_YOUR ASSIGNMENT_
Make an exact copy of the lines starting at the top of the listing below and ending at the line that contains "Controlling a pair", inclusive.

━━━

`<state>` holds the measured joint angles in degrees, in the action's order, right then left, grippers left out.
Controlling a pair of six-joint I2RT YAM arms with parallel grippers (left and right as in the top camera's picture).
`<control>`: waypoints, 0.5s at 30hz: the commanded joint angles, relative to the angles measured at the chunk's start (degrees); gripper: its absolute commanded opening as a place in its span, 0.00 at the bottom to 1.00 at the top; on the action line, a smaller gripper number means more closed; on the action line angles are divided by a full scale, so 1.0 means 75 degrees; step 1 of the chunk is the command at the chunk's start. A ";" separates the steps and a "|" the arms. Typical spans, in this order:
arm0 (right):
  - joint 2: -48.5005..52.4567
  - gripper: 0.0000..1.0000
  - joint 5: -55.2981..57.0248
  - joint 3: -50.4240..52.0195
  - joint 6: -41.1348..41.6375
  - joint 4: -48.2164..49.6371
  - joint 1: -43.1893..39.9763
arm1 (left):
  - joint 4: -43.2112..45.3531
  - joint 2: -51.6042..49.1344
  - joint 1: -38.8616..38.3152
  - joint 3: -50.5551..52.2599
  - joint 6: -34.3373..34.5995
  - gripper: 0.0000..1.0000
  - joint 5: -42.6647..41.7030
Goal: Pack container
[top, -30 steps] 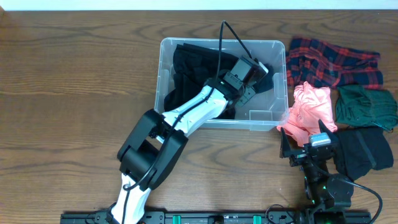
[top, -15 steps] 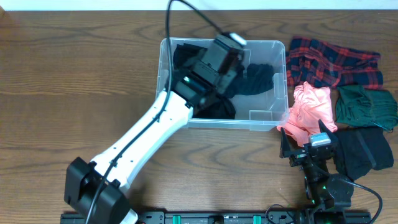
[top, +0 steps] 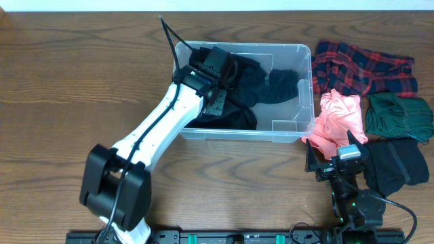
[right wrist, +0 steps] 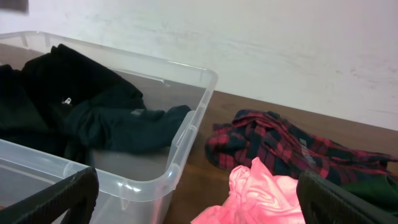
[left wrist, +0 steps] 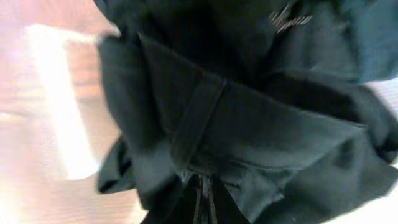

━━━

_SOLUTION TO THIS PROBLEM_
`<state>` holds the measured joint angles in degrees, in the action's order, right then left, grippers left out.
Controlling a pair of six-joint I2RT YAM arms with parallel grippers (left and right as in the top camera's picture).

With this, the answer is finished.